Postby sharron » Sat Oct 29, 2011 4:09 pm

I've been doing some reading recently on Rumpless Chickens, in part because of a *conversation* i had about what is truly rumpless and what is just a misfit.
The following information is from a couple of websites which i found to be the easiest to read and informative.
http://www.feathersite.com/Poultry/CGP/ ... pless.html

Rumplessness is a genetic defect which appears occasionally. In the true rumpless condition the last vertebra (or, unofficially, the "parson's nose") is missing. These sports have appeared in various breeds. The only chicken in the US Standard of Perfection wherein this is a breed characteristic is the true Araucana.
The Manx Rumpy is the same bird as the Old English Game bantam, but lacking the parson's nose.
I have recently obtained pictures of a pair of "Persian Rumpless." These are a Mediterranean breed in character, but were originally bred as fighting or game fowl for the pit. They seem to be the same birds as the Manx Rumpies and were probably involved in the ancestry of the Rumpless Spanish Game (a.k.a. Bolos).
Another rumpless breed is the Belgian d'Everberg bantam.

#2
http://www.browneggblueegg.com/Article/ ... sness.html
Types of Rumpless Chickens
By Alan Stanford, Ph.D.
Brown Egg Blue Egg
Based Upon "The Genetics of the Fowl" by Frederick B. Hutt
Norton Creek Press ISBN 0972177035

Please refer to the definitions at the end of this article.
Anatomy and genetics are not difficult just hidden behind unusual words.
Rumpless birds appeal to many people for lots of reasons. Some people like the rumpless look, the Araucana people think these birds better escape predators, and others believe rumpless birds do well in fights. If you have a rumpless bird and want to raise more, it is important to know which rumpless type you have.

The simplest definition of a rumpless bird is a bird without a tailbone. Rumpless birds can have tail feathers but the standards of the American Poultry Association and the American Bantam Association do not allow tail feathers. There are many types of rumplessness in addition to the kind in these standards.

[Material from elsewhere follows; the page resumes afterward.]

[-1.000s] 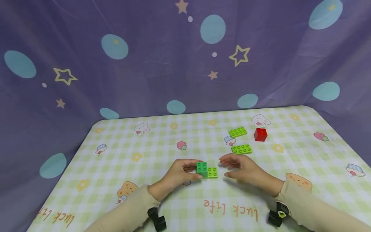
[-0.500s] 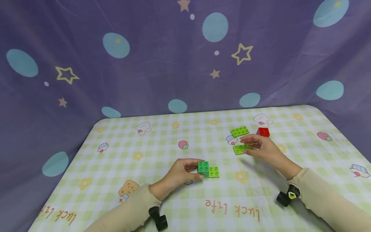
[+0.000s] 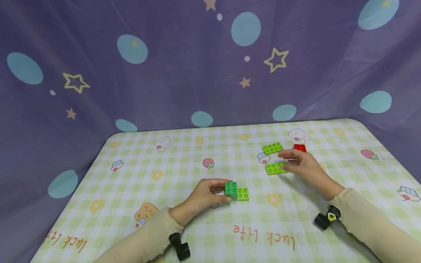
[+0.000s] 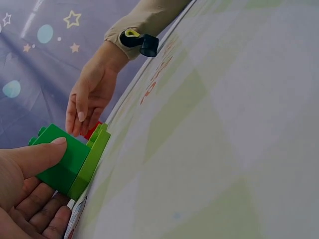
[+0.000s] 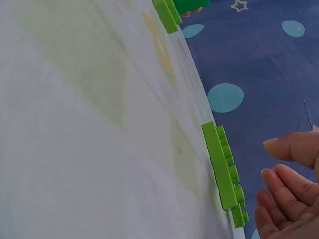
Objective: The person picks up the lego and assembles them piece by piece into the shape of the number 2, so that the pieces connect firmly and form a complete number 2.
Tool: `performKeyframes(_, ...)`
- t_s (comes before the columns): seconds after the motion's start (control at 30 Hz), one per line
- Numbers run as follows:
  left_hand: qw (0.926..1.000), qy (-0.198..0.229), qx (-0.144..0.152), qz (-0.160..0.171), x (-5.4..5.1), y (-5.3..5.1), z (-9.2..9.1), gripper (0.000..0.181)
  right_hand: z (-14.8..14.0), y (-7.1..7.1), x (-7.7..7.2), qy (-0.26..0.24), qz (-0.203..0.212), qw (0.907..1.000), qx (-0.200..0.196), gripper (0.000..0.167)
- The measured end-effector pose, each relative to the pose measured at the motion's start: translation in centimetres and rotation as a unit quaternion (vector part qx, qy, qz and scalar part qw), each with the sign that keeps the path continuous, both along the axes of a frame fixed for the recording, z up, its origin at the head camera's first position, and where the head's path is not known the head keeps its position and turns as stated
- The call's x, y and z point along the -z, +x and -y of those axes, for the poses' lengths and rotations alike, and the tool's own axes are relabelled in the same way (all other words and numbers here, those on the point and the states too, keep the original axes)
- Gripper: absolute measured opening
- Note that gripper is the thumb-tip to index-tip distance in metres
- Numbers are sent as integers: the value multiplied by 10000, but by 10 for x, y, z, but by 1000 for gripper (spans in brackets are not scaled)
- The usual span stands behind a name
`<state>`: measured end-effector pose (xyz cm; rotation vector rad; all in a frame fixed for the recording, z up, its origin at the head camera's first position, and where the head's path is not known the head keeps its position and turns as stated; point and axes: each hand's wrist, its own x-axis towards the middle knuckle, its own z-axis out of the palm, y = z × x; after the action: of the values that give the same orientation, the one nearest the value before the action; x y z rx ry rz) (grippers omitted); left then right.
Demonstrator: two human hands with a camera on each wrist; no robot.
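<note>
In the head view the left hand (image 3: 205, 195) grips a dark green block (image 3: 231, 190) between thumb and fingers. That block is stacked on the left part of a light green plate (image 3: 243, 194), as the left wrist view also shows with the green block (image 4: 65, 157) under the thumb. Over the right end of the nearer loose light green plate (image 3: 273, 168) hovers the right hand (image 3: 306, 168), thumb and fingers apart, holding nothing. The right wrist view shows a gap between this plate (image 5: 219, 167) and the right hand (image 5: 294, 194).
Another light green plate (image 3: 272, 148) lies farther back. Beside it on the right is a red block (image 3: 299, 148), partly hidden by the right hand. A checked cloth (image 3: 184, 157) covers the table, and a purple curtain (image 3: 177, 84) hangs behind it.
The right hand has moved away from the stacked pieces, to the back right over the nearer loose plate. The left hand keeps its grip in the same place.
</note>
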<state>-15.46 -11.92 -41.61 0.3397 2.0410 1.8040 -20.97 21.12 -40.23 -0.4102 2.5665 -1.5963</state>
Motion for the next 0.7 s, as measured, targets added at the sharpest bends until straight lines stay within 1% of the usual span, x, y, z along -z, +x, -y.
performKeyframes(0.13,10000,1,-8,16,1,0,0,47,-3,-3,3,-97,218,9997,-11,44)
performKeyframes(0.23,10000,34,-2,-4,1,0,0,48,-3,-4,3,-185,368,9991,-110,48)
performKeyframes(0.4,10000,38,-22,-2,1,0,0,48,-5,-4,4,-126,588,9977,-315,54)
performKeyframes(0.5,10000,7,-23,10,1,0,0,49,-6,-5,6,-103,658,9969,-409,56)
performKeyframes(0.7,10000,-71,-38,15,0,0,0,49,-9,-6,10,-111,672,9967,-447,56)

Rumplessness is difficult to understand because many different genes interact to determine whether a bird is rumpless. In addition, there are at least three distinct types of rumpless chickens: dominant,recessive, and accidental, and the dominant type can be divided into two types: dominant complete and dominant incomplete. If you know which of these types is a particular bird, you can make good decisions on how to raise more.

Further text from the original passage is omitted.